| WORK INSTRUCTION |
When you find the word "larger" in a line of the entries, please copy the whole line.

Items from a data source
==============================

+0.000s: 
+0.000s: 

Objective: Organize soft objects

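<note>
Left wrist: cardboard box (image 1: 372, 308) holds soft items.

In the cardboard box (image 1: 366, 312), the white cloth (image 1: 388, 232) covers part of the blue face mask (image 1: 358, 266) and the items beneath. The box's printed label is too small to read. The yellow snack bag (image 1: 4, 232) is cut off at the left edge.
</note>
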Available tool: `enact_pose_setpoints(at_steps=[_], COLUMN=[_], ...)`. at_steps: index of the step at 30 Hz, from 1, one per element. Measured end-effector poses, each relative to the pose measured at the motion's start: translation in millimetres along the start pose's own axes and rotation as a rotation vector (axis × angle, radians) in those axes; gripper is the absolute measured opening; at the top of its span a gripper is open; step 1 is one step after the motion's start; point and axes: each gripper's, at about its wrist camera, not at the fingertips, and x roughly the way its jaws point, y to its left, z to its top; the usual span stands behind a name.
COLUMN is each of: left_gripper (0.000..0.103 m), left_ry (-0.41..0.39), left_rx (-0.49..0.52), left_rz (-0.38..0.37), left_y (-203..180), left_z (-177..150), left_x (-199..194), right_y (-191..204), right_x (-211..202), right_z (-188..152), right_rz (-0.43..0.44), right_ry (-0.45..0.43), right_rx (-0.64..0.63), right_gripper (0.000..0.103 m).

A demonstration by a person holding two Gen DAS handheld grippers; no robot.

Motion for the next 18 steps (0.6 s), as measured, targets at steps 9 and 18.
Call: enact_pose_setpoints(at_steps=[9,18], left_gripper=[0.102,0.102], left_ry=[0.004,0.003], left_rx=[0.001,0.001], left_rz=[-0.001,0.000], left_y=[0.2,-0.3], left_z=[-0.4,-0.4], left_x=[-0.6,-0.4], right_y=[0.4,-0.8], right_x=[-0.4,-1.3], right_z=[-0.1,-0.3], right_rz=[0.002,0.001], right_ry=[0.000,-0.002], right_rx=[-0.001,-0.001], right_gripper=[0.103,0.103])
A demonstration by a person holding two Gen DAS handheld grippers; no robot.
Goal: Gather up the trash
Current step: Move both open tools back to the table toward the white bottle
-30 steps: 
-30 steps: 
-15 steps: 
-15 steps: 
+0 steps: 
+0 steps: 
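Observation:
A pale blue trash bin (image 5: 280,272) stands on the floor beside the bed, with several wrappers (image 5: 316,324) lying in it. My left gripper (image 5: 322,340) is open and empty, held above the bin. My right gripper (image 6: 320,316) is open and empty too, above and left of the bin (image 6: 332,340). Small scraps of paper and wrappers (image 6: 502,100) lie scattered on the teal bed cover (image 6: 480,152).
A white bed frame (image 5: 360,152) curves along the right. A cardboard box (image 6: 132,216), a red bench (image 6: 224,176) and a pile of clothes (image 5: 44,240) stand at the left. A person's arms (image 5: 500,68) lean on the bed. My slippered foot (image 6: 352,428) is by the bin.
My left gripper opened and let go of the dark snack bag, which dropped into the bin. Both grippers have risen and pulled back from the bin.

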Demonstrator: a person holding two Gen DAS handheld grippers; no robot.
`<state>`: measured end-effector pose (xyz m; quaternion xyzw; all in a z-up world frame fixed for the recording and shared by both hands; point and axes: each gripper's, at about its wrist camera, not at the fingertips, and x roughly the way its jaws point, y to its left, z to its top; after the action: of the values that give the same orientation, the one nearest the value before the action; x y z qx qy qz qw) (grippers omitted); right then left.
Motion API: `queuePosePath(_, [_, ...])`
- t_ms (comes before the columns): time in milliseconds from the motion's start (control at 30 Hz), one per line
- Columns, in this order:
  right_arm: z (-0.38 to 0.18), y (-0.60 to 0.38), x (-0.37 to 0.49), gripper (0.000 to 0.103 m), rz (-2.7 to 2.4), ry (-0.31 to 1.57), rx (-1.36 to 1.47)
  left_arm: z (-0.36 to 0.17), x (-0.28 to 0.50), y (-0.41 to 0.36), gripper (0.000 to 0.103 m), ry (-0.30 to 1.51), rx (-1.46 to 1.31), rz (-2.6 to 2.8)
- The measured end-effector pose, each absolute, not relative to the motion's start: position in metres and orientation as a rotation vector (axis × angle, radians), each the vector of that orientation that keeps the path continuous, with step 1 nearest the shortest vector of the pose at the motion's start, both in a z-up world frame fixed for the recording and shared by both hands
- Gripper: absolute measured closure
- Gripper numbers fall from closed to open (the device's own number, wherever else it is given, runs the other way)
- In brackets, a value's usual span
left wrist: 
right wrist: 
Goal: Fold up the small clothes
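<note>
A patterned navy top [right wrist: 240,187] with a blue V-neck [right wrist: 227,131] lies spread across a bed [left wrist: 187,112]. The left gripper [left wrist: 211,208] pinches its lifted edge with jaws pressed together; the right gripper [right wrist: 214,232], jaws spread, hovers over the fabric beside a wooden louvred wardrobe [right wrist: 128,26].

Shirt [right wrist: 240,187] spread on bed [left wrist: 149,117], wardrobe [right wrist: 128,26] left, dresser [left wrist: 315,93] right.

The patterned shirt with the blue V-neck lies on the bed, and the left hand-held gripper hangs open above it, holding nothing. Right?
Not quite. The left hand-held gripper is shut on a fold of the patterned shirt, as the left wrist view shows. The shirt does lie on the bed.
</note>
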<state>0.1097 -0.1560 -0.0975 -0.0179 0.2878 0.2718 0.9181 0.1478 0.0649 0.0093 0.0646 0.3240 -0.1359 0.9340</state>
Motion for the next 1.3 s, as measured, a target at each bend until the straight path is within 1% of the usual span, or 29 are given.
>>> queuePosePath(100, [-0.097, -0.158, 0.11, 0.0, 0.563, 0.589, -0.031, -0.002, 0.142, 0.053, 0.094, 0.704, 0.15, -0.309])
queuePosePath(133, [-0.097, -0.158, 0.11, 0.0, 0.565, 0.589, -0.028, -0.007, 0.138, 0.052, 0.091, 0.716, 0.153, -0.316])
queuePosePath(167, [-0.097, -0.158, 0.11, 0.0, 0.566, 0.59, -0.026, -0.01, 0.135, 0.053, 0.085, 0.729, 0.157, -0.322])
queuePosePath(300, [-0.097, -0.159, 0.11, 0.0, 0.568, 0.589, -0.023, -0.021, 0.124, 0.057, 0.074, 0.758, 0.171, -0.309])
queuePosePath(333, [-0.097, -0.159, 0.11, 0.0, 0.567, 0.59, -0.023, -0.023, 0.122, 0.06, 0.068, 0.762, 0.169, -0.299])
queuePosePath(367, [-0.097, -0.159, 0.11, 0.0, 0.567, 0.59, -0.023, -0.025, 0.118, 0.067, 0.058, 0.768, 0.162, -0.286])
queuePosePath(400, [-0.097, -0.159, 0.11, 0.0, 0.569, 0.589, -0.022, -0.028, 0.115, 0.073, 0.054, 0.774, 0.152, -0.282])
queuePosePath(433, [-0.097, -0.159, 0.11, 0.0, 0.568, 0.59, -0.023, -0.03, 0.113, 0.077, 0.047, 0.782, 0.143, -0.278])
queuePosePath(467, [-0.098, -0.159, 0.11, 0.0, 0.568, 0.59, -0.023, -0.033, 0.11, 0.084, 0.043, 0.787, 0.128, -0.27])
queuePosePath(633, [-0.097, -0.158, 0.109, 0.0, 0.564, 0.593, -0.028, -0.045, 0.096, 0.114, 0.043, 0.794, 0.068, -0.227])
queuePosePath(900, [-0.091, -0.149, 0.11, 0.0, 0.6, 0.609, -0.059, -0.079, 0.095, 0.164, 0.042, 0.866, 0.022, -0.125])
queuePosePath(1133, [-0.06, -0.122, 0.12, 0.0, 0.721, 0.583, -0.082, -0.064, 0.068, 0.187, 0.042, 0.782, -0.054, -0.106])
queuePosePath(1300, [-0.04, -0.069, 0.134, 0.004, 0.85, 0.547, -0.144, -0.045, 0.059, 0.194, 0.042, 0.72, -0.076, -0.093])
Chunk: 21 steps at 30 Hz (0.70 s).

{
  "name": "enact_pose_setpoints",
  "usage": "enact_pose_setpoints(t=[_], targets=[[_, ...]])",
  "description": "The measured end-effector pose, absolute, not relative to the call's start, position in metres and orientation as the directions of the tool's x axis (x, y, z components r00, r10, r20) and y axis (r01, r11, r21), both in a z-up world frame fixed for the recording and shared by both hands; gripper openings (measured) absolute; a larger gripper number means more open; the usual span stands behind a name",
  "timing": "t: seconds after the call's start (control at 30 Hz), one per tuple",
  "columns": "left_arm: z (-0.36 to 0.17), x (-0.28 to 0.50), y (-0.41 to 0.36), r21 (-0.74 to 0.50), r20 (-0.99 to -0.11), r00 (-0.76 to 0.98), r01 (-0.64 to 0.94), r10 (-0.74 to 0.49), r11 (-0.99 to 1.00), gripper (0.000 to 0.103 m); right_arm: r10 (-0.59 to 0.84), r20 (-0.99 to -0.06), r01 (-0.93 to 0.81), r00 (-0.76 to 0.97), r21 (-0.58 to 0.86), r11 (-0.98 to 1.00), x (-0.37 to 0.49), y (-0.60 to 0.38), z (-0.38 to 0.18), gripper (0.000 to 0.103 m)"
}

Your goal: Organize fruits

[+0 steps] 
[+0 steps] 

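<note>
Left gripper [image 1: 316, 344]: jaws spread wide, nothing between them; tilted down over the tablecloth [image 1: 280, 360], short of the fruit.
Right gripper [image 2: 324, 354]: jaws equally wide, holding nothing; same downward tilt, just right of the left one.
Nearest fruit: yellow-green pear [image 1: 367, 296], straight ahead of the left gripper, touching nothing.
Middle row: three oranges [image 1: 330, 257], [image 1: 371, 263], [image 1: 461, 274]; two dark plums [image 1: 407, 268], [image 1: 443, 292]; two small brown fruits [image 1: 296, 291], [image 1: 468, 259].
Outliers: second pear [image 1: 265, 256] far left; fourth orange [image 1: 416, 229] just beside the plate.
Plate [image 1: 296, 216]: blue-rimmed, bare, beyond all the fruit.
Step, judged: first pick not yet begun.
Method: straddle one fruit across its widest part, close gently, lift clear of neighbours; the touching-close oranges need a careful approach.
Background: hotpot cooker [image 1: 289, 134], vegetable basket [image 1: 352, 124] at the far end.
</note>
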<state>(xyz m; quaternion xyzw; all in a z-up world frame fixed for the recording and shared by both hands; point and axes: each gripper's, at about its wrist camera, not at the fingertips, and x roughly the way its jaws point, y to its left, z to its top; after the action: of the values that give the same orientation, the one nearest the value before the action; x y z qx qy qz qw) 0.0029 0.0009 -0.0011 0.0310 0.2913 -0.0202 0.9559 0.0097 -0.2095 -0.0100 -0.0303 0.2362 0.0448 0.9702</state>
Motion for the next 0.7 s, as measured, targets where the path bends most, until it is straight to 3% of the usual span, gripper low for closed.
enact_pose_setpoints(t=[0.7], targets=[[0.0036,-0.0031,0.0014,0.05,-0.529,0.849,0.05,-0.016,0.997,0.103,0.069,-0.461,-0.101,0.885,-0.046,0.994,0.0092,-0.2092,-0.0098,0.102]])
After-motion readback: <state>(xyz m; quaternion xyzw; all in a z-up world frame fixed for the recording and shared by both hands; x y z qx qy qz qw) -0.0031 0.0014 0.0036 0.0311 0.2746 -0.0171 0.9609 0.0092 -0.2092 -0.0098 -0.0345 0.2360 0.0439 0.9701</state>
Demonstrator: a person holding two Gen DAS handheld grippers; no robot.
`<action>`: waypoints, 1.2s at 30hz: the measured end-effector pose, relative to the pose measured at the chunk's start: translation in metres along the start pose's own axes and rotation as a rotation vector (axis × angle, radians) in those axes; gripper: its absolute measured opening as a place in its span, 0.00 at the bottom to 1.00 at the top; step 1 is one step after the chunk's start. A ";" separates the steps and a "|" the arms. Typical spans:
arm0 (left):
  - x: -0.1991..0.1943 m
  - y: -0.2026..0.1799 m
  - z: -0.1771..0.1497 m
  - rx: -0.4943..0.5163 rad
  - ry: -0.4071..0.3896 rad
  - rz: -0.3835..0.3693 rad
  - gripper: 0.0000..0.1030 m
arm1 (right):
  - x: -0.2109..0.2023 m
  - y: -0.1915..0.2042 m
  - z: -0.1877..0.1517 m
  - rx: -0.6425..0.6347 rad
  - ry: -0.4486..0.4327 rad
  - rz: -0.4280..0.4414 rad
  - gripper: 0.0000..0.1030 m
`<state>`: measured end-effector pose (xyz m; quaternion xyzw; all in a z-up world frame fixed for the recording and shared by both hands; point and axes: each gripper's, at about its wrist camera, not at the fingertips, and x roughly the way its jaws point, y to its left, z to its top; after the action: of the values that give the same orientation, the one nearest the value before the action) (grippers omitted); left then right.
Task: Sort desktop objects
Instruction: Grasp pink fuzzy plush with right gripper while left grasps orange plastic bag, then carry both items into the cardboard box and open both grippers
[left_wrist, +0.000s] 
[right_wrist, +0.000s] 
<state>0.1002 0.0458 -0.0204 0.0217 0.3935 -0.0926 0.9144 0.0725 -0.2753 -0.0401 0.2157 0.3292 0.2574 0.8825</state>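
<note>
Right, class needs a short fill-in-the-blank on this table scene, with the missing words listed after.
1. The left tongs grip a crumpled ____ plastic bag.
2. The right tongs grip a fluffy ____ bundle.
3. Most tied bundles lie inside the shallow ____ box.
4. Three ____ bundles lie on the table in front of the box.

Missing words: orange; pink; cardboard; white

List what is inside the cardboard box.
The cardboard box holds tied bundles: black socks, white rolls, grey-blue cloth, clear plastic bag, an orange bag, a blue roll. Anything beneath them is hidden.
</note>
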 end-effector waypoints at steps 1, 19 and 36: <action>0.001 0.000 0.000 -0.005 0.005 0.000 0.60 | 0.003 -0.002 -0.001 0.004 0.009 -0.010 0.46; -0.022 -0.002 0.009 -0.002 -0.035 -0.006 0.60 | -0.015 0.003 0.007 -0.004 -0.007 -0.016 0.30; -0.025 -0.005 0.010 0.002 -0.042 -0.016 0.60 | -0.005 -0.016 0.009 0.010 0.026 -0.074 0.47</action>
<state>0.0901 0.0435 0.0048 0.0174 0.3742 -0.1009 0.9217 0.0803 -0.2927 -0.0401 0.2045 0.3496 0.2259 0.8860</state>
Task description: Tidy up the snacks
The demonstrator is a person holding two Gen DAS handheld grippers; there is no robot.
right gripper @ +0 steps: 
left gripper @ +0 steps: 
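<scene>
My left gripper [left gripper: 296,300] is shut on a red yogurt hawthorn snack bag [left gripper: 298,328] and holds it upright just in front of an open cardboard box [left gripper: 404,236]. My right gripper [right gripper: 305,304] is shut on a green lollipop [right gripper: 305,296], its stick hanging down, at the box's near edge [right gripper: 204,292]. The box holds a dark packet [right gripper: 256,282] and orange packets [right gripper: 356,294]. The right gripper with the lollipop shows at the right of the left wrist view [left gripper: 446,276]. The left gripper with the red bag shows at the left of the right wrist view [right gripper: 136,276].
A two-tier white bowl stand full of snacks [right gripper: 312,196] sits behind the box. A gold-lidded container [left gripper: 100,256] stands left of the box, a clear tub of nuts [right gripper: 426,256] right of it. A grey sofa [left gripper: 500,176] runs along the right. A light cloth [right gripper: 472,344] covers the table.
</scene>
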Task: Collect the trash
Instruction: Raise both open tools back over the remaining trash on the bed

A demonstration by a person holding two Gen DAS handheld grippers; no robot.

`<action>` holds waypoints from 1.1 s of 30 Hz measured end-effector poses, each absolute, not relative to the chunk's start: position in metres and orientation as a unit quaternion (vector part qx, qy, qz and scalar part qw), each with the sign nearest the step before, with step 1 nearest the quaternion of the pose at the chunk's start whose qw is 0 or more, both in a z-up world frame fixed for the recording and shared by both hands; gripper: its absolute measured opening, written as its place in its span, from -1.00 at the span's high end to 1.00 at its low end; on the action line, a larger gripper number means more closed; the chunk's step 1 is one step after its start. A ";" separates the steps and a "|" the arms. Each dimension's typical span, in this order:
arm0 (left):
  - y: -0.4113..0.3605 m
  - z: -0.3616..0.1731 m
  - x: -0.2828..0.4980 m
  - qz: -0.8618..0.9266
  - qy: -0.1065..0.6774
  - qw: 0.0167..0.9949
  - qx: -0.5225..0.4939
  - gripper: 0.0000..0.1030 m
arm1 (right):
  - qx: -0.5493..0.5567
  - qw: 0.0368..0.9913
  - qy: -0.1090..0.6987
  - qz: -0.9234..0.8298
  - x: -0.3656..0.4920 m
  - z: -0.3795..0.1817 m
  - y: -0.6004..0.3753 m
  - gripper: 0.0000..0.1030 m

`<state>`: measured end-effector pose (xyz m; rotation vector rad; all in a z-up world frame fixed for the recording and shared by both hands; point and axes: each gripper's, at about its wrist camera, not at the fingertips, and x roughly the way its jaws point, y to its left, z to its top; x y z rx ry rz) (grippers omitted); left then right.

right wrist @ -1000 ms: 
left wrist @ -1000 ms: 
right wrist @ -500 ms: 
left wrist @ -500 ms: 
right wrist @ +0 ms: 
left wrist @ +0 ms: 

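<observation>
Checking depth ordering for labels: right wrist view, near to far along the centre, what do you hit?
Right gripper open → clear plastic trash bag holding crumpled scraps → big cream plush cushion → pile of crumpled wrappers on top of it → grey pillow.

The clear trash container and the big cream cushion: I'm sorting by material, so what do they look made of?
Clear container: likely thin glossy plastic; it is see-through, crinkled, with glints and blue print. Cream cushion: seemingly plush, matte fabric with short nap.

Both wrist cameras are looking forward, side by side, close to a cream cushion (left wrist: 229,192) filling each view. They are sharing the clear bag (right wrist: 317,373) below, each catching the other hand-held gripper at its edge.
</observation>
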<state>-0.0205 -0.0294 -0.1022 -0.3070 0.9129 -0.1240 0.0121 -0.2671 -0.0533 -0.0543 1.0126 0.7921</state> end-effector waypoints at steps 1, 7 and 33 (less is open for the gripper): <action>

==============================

| YOUR SOLUTION |
  "description": "The measured end-effector pose, absolute, not relative to the call's start, position in metres and orientation as the directions of the tool's x axis (x, y, z components r00, r10, r20) and y axis (r01, r11, r21), both in a z-up world frame fixed for the recording and shared by both hands; gripper openings (measured) absolute; a larger gripper number means more open; the usual span stands behind a name",
`<action>` holds waypoints from 1.1 s of 30 Hz measured end-effector poses, each absolute, not relative to the chunk's start: position in metres and orientation as a unit quaternion (vector part qx, qy, qz and scalar part qw), each with the sign nearest the step before, with step 1 nearest the quaternion of the pose at the chunk's start whose qw is 0 or more, both in a z-up world frame fixed for the recording and shared by both hands; gripper: its absolute measured opening, written as its place in its span, from -1.00 at the span's high end to 1.00 at its low end; on the action line, a larger gripper number means more closed; the chunk's step 1 is one step after its start. A ";" separates the steps and a "|" the arms. Each dimension's typical span, in this order:

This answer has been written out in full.